Task item |
Your answer should be one number: the count of lines in the data below that include "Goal".

Material shown |
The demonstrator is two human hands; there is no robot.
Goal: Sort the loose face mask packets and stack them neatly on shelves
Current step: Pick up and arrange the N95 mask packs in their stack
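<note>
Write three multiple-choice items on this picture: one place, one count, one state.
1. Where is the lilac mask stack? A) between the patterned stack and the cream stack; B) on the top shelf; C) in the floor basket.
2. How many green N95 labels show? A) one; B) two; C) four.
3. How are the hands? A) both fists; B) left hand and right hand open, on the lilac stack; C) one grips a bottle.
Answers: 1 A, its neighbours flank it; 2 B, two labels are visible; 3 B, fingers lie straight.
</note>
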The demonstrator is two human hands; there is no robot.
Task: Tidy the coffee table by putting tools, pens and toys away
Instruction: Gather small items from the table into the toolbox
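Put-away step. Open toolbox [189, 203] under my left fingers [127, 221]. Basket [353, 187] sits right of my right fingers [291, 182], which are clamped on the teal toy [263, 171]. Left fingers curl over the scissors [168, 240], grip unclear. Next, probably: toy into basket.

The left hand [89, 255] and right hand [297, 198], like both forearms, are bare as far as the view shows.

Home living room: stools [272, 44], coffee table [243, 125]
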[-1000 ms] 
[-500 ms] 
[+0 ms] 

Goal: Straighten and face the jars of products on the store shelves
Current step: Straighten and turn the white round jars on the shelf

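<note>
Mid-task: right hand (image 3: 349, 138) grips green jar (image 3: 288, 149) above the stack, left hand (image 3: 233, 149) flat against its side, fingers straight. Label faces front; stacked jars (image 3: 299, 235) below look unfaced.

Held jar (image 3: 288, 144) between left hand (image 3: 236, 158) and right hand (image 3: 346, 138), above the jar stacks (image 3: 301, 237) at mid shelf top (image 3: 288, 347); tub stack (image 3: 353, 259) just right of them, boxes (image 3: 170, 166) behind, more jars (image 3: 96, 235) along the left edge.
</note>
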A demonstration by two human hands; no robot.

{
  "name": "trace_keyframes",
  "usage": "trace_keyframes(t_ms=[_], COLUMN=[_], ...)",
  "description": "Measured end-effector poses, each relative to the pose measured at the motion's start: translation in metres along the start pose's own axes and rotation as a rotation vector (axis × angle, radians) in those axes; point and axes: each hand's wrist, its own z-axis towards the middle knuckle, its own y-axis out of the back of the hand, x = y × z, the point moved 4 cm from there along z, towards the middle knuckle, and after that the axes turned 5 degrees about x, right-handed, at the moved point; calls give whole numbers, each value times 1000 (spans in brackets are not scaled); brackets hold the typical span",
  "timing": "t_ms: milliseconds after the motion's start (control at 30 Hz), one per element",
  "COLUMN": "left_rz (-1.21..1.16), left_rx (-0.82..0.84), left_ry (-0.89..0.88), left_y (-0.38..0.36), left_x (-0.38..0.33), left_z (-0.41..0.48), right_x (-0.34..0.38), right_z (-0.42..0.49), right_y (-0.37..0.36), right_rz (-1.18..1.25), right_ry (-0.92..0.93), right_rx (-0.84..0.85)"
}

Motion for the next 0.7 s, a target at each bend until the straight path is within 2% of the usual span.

Answer area |
2